> YOUR GOAL
Reproduce the data in its entirety, exactly as supplied.

> DATA BLOCK
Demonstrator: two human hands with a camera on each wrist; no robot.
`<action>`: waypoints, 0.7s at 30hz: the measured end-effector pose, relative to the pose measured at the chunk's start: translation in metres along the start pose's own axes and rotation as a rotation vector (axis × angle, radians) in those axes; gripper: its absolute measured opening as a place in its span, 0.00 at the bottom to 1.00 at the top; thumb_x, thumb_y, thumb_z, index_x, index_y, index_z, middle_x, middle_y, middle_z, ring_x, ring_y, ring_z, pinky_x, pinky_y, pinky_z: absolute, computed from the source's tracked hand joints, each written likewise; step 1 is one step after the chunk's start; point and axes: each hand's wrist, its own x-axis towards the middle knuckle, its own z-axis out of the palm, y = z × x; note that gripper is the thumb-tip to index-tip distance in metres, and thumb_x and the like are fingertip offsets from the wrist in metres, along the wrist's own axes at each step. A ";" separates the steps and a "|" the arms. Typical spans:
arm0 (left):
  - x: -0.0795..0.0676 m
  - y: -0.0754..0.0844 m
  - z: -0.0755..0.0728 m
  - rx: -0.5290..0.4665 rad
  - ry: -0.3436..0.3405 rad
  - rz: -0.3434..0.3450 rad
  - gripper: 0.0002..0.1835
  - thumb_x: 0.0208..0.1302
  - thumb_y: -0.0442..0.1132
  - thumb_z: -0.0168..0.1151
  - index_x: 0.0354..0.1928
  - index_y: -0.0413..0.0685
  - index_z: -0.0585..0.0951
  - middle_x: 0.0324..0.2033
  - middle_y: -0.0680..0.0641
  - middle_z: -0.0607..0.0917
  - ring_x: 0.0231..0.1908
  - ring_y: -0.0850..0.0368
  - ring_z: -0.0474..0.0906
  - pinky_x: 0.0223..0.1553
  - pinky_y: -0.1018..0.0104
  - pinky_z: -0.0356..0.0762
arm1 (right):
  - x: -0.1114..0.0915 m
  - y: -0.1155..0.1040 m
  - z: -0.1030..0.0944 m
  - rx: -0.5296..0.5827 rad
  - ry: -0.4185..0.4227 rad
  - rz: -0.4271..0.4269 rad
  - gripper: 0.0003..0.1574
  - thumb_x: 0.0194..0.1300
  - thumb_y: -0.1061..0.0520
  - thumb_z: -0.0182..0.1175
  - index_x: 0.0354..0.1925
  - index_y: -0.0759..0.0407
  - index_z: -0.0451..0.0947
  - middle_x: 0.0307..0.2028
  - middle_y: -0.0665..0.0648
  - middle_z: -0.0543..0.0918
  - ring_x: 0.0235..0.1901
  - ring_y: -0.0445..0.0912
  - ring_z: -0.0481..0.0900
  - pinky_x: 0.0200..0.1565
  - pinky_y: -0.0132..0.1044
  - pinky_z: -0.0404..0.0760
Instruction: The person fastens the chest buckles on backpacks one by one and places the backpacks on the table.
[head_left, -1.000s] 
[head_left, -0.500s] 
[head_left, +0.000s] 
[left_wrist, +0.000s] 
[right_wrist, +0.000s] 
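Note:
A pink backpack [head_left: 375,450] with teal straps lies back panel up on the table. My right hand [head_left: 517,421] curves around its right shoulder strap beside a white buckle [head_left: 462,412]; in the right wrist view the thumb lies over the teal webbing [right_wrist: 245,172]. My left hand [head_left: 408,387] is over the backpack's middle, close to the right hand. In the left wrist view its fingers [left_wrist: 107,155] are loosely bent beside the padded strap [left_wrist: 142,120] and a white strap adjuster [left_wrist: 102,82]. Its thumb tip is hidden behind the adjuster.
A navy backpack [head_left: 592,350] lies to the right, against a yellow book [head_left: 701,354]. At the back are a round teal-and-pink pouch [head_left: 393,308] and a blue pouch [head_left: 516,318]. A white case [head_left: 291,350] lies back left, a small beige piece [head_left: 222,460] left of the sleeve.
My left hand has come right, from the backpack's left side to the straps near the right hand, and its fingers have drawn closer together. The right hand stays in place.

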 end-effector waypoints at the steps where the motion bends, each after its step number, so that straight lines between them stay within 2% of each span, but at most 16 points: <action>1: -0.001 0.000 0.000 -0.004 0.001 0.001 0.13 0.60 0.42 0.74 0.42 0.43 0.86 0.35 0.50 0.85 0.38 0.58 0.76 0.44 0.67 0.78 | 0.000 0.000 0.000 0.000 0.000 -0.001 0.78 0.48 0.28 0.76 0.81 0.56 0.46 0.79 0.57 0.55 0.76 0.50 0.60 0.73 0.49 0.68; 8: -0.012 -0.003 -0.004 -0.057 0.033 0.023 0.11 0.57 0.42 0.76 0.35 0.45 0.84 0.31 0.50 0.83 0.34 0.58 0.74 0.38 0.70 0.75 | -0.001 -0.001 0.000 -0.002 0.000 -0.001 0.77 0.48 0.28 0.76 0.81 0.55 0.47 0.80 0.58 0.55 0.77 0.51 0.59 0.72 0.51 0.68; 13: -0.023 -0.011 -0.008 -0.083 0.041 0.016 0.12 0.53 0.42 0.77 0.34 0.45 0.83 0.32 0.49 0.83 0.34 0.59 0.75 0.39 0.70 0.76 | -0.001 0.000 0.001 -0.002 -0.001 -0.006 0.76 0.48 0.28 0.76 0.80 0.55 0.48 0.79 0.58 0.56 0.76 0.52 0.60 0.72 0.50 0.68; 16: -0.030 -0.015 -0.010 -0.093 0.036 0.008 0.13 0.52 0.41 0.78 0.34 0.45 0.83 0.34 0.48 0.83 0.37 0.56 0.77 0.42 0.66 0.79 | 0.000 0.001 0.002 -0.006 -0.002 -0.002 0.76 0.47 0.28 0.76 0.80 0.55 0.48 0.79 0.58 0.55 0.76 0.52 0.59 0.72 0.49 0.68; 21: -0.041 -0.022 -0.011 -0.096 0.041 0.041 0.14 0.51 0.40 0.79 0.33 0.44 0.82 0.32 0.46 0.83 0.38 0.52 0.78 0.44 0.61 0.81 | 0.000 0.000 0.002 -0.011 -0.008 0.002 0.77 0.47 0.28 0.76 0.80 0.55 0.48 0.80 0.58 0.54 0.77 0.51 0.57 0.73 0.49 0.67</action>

> WRITTEN SOLUTION
Demonstrator: two human hands with a camera on each wrist; no robot.
`<action>`: waypoints, 0.7s at 30hz: the measured end-effector pose, relative to the pose measured at the chunk's start: translation in metres along the start pose's own axes and rotation as a rotation vector (axis × angle, radians) in those axes; gripper: its absolute measured opening as a place in its span, 0.00 at the bottom to 1.00 at the top; thumb_x, thumb_y, thumb_z, index_x, index_y, index_z, middle_x, middle_y, middle_z, ring_x, ring_y, ring_z, pinky_x, pinky_y, pinky_z: absolute, computed from the source's tracked hand joints, each written likewise; step 1 is one step after the chunk's start; point and axes: each hand's wrist, its own x-axis towards the middle knuckle, its own z-axis out of the palm, y = z × x; note that gripper is the thumb-tip to index-tip distance in metres, and thumb_x and the like are fingertip offsets from the wrist in metres, along the wrist's own axes at each step. A ";" separates the steps and a "|" the arms. Typical spans:
arm0 (left):
  - x: -0.0795..0.0676 m
  - y: -0.0754..0.0844 m
  - z: -0.0755..0.0728 m
  - rx: -0.5290..0.4665 rad
  - ry: -0.3436..0.3405 rad
  - rz: -0.3434..0.3450 rad
  - gripper: 0.0002..0.1835
  - thumb_x: 0.0208..0.1302
  - thumb_y: -0.0442..0.1132
  - thumb_z: -0.0168..0.1151
  - index_x: 0.0354..0.1928
  - index_y: -0.0413..0.0685
  - index_z: -0.0585..0.0951
  - middle_x: 0.0324..0.2033
  - middle_y: -0.0680..0.0641
  - middle_z: -0.0607..0.0917
  - ring_x: 0.0231..0.1908
  - ring_y: -0.0850..0.0368
  - ring_z: -0.0474..0.0906
  - pinky_x: 0.0223..0.1553
  - pinky_y: -0.1018..0.0104
  - pinky_z: -0.0356..0.0762
arm1 (right):
  - x: -0.1114..0.0915 m
  - y: -0.1155..0.1040 m
  - z: -0.1030..0.0944 m
  - rx: -0.5296..0.5827 rad
  - ry: -0.4185..0.4227 rad
  - rz: -0.4271..0.4269 rad
  - gripper: 0.0003..0.1574
  - thumb_x: 0.0194..0.1300
  - thumb_y: -0.1061..0.0520
  - thumb_z: -0.0182..0.1175
  - index_x: 0.0354..0.1925
  - index_y: -0.0759..0.0407
  - index_z: -0.0451..0.0947
  - middle_x: 0.0307..0.2028
  - middle_y: -0.0665..0.0648
  - middle_z: -0.0543..0.0918
  - ring_x: 0.0235..0.1901
  - ring_y: -0.0445..0.0912
  - ring_z: -0.0481..0.0900
  - pinky_x: 0.0200..0.1565
  - pinky_y: -0.0132..0.1044
  - pinky_z: -0.0404..0.0760
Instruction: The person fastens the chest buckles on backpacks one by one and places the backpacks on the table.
[head_left, -1.000s] 
[head_left, -0.500s] 
[head_left, +0.000s] 
[left_wrist, +0.000s] 
[right_wrist, +0.000s] 
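Note:
A pink backpack [head_left: 375,450] with teal straps lies back panel up on the table. My right hand [head_left: 517,421] curves around its right shoulder strap beside a white buckle [head_left: 462,412]; in the right wrist view the thumb lies over the teal webbing [right_wrist: 245,172]. My left hand [head_left: 408,387] is over the backpack's middle, close to the right hand. In the left wrist view its fingers [left_wrist: 107,155] are loosely bent beside the padded strap [left_wrist: 142,120] and a white strap adjuster [left_wrist: 102,82]. Its thumb tip is hidden behind the adjuster.
A navy backpack [head_left: 592,350] lies to the right, against a yellow book [head_left: 701,354]. At the back are a round teal-and-pink pouch [head_left: 393,308] and a blue pouch [head_left: 516,318]. A white case [head_left: 291,350] lies back left, a small beige piece [head_left: 222,460] left of the sleeve.
My left hand has come right, from the backpack's left side to the straps near the right hand, and its fingers have drawn closer together. The right hand stays in place.
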
 end-effector waypoints at the steps where the motion bends, each after its step number, so that straight lines between them stay within 2% of each span, but at most 16 points: <action>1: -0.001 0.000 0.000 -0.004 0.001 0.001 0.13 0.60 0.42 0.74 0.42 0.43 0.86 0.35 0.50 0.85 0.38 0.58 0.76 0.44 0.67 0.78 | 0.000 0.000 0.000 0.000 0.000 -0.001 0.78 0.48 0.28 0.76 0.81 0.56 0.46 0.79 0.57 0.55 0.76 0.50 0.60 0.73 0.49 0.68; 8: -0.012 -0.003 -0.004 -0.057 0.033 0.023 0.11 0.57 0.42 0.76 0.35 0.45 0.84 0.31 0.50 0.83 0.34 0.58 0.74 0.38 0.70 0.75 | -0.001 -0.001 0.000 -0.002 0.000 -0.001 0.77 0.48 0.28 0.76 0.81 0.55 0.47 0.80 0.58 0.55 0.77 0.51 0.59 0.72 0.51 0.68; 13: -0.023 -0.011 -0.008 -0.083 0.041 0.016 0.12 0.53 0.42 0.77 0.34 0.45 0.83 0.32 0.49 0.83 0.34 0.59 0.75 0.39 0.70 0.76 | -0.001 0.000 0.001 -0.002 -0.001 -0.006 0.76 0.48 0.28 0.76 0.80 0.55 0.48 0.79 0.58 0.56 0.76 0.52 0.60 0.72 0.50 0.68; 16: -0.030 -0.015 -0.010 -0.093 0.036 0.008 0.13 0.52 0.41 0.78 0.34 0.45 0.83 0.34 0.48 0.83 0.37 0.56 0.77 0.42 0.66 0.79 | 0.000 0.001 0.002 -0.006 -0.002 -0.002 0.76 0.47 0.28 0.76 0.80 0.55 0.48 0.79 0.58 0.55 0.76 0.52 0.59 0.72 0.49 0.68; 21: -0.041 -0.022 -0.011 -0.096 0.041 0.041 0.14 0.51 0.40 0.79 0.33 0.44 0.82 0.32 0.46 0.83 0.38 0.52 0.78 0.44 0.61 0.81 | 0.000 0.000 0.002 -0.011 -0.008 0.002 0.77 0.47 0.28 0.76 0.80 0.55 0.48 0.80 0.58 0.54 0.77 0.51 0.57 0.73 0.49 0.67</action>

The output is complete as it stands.